DIRECTIONS>
Among the following entries, say how many lines contain the word "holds"; the answer is a number and nothing else.

EXERCISE INPUT>
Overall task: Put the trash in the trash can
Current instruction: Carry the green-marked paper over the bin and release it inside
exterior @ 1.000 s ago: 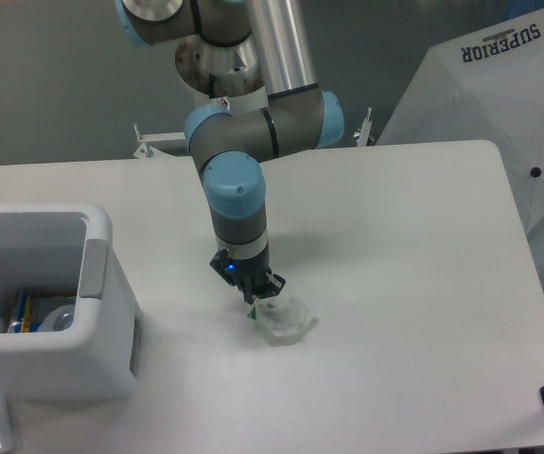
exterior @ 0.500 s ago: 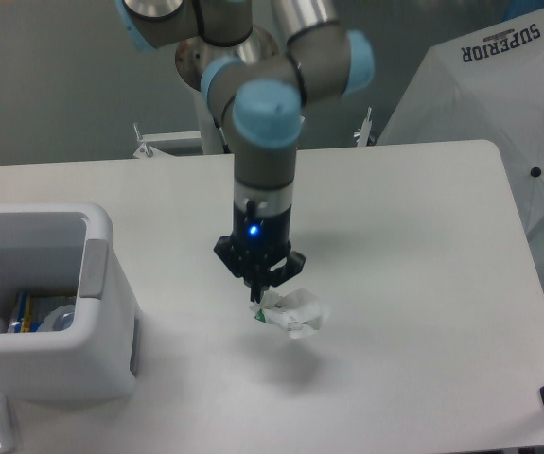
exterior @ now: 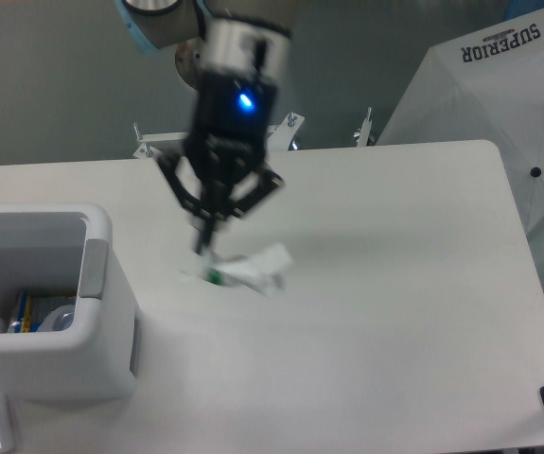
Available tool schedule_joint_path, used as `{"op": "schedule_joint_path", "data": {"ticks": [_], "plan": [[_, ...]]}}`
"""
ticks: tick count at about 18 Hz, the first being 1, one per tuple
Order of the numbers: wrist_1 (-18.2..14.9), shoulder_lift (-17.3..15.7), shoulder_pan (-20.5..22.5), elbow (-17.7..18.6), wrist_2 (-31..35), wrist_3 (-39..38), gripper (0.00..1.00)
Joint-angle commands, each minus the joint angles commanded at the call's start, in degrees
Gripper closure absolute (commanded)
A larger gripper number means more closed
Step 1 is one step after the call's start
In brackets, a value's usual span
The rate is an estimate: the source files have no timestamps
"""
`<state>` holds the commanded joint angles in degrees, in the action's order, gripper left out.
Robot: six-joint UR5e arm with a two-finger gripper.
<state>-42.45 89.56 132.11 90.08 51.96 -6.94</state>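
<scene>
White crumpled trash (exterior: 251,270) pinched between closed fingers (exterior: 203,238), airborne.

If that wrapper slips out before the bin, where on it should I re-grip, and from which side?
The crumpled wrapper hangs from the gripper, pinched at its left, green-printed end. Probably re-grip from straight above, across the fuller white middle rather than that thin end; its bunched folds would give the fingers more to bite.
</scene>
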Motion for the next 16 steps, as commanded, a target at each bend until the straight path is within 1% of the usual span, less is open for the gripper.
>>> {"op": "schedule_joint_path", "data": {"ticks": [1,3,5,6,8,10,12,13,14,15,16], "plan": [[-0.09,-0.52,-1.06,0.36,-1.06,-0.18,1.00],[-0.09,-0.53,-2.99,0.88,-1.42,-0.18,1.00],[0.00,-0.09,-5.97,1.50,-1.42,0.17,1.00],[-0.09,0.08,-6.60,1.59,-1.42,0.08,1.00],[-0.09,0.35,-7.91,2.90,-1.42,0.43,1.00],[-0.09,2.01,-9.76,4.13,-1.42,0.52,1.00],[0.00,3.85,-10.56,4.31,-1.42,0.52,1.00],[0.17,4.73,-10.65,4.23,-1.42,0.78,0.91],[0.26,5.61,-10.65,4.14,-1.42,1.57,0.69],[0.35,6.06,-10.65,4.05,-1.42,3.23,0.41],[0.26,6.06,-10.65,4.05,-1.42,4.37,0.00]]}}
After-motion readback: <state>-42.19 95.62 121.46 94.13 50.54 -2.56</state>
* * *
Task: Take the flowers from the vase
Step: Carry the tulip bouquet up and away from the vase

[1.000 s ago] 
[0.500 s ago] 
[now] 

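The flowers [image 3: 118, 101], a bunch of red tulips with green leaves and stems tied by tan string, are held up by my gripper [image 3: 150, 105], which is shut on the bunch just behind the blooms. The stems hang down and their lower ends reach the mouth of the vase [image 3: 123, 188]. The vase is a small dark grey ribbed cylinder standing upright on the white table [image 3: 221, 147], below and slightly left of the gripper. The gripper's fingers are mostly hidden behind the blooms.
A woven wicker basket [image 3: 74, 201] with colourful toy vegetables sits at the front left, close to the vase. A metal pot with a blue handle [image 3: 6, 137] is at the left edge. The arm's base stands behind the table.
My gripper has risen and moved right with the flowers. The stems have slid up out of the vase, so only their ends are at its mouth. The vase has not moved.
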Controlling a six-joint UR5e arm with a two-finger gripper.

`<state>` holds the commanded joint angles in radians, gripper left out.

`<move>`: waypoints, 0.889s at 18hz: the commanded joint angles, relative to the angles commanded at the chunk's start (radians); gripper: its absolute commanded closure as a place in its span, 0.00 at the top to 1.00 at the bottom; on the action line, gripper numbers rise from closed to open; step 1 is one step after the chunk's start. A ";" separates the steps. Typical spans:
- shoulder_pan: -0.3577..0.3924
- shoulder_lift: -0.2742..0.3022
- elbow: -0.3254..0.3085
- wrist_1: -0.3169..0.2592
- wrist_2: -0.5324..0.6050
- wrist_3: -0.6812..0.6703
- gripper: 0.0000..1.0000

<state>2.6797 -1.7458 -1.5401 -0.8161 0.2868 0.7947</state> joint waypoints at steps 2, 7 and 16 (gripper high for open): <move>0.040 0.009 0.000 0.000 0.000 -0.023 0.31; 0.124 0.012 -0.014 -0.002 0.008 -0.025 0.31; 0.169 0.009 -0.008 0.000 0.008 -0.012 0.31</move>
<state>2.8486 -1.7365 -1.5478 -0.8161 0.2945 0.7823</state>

RESPONSE TO THIS EXERCISE>
2